*The task*
The response has to be every entry, printed word for word.

[Source data]

+-------+

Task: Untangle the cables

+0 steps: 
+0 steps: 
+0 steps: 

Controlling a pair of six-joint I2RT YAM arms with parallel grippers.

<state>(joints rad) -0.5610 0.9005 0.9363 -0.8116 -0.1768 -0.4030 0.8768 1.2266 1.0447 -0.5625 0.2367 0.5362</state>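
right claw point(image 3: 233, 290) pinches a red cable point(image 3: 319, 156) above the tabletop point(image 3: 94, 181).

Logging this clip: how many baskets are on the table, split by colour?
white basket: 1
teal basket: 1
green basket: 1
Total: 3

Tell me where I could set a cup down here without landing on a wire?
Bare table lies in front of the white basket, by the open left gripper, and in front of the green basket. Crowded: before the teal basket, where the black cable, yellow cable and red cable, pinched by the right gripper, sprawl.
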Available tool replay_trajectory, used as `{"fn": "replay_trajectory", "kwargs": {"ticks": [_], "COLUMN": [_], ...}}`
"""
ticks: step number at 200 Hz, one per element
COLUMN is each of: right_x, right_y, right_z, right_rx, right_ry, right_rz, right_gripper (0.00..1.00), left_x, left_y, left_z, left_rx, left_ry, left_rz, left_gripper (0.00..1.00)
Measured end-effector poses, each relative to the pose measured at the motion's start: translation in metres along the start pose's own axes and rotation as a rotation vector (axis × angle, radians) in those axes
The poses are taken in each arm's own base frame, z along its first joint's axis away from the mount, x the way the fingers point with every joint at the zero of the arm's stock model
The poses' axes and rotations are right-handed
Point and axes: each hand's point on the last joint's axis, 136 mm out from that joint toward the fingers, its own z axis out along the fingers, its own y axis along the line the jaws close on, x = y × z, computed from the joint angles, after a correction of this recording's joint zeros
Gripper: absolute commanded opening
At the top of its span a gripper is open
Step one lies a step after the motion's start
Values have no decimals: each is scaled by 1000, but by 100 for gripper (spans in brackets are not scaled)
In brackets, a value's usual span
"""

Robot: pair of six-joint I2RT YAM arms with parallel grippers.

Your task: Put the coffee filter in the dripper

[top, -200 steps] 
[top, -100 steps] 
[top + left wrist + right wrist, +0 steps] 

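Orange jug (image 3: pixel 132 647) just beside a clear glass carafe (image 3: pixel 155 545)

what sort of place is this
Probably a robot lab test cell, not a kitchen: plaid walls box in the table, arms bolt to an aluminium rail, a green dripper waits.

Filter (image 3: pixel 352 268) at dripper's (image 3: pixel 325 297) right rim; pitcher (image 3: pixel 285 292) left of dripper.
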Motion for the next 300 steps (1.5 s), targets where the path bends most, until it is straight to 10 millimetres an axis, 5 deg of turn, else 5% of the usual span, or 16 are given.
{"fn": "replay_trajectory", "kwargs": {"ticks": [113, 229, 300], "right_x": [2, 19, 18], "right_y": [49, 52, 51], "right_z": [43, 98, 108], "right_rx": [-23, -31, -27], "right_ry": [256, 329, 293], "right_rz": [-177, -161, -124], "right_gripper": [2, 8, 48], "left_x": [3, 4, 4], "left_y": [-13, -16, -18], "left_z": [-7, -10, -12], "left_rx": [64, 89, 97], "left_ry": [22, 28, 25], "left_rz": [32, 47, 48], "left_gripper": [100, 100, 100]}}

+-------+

*Output of the exercise*
Task: Untangle the cables

+0 steps: 
+0 steps: 
+0 steps: 

Controlling a pair of six-joint I2RT YAM arms with parallel grippers.

<state>(joints rad) -0.5610 0.9005 0.9363 -0.8116 -0.1768 -0.4030 0.8768 1.2266 1.0447 -0.5625 0.2367 0.5362</state>
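right claw point(image 3: 233, 290) pinches a red cable point(image 3: 319, 156) above the tabletop point(image 3: 94, 181).

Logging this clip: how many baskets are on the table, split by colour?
white basket: 1
teal basket: 1
green basket: 1
Total: 3

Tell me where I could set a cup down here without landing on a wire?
Bare table lies in front of the white basket, by the open left gripper, and in front of the green basket. Crowded: before the teal basket, where the black cable, yellow cable and red cable, pinched by the right gripper, sprawl.
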Available tool replay_trajectory, used as `{"fn": "replay_trajectory", "kwargs": {"ticks": [_], "COLUMN": [_], ...}}`
"""
ticks: step number at 200 Hz, one per element
COLUMN is each of: right_x, right_y, right_z, right_rx, right_ry, right_rz, right_gripper (0.00..1.00), left_x, left_y, left_z, left_rx, left_ry, left_rz, left_gripper (0.00..1.00)
Measured end-effector poses, each relative to the pose measured at the motion's start: translation in metres along the start pose's own axes and rotation as a rotation vector (axis × angle, radians) in those axes
The poses are taken in each arm's own base frame, z along its first joint's axis away from the mount, x the way the fingers point with every joint at the zero of the arm's stock model
The poses' axes and rotations are right-handed
Point and axes: each hand's point on the last joint's axis, 136 mm out from that joint toward the fingers, its own z axis out along the fingers, its own y axis along the line the jaws close on, x = y × z, computed from the joint angles, after a correction of this recording's joint zeros
Gripper: absolute commanded opening
At the top of its span a gripper is open
Step one lies a step after the motion's start
Values have no decimals: each is scaled by 1000, but by 100 for gripper (spans in brackets are not scaled)
In brackets, a value's usual span
"""

Robot: pair of six-joint I2RT YAM arms with parallel grippers.

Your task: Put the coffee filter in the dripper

[top, -200 steps] 
[top, -100 steps] 
[top + left wrist + right wrist, +0 steps] 

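Orange jug (image 3: pixel 132 647) just beside a clear glass carafe (image 3: pixel 155 545)

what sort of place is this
Probably a robot lab test cell, not a kitchen: plaid walls box in the table, arms bolt to an aluminium rail, a green dripper waits.

Filter (image 3: pixel 352 268) at dripper's (image 3: pixel 325 297) right rim; pitcher (image 3: pixel 285 292) left of dripper.
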Motion for the next 300 steps (1.5 s), targets where the path bends most, until it is straight to 10 millimetres an axis, 5 deg of turn, else 5% of the usual span, or 16 are given.
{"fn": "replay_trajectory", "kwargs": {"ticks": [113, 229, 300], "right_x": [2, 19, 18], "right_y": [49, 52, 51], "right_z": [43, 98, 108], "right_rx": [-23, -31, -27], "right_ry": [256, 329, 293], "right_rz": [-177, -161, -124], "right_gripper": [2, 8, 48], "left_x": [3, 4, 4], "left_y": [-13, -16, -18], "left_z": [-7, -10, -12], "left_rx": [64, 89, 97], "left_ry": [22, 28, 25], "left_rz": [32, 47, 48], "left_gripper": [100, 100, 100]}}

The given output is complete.